GOAL OF THE EXERCISE » Please restate verbatim the lines that open the listing below, ending with the line in which "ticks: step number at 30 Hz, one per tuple" occurs.

DATA SEGMENT »

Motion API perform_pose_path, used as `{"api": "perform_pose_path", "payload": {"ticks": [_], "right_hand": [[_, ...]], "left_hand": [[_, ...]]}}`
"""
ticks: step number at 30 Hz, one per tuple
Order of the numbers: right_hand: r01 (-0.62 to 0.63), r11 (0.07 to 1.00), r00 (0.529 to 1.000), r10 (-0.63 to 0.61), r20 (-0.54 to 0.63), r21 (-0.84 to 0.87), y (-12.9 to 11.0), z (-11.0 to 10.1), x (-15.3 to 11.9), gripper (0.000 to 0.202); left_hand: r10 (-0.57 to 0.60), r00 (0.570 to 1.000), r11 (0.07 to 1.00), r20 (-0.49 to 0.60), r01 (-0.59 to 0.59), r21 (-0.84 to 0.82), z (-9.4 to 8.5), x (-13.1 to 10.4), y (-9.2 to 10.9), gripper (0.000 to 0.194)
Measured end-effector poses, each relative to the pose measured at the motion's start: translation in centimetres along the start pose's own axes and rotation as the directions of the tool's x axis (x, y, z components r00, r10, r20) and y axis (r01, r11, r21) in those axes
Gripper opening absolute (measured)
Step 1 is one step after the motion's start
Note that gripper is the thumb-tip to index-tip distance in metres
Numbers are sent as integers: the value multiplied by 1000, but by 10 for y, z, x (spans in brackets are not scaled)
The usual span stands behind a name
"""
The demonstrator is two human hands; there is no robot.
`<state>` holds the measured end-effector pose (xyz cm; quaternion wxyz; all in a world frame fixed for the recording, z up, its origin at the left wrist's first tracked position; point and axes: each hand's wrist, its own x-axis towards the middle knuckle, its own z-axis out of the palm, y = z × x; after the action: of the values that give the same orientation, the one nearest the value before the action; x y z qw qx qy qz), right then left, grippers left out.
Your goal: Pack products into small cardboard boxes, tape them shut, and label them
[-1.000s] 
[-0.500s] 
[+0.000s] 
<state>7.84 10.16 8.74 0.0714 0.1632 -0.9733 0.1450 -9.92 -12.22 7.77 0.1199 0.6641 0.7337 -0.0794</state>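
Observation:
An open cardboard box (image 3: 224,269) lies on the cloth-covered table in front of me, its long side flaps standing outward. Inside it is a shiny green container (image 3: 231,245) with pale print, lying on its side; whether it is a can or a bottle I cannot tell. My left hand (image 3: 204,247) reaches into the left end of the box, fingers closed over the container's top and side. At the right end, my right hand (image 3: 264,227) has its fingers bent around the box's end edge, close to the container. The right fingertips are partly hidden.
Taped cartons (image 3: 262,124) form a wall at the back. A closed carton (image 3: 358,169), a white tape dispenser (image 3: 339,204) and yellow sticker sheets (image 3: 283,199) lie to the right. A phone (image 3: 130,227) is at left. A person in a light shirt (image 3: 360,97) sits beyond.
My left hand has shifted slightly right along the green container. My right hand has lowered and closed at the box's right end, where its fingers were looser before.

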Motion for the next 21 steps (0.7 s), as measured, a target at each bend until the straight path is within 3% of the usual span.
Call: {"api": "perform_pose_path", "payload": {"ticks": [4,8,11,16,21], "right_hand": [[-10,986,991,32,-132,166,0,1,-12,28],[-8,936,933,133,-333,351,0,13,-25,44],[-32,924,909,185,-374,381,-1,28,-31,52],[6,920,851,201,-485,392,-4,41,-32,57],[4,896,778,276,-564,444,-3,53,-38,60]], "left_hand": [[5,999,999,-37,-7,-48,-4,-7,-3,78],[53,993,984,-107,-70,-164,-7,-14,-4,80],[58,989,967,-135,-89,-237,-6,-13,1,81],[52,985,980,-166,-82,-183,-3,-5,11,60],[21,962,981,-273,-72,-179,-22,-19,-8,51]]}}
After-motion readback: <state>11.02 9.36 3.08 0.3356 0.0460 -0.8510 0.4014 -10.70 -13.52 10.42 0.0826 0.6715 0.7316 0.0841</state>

OUTPUT OF THE TASK »
Motion API perform_pose_path, used as `{"api": "perform_pose_path", "payload": {"ticks": [_], "right_hand": [[_, ...]], "left_hand": [[_, ...]]}}`
"""
ticks: step number at 30 Hz, one per tuple

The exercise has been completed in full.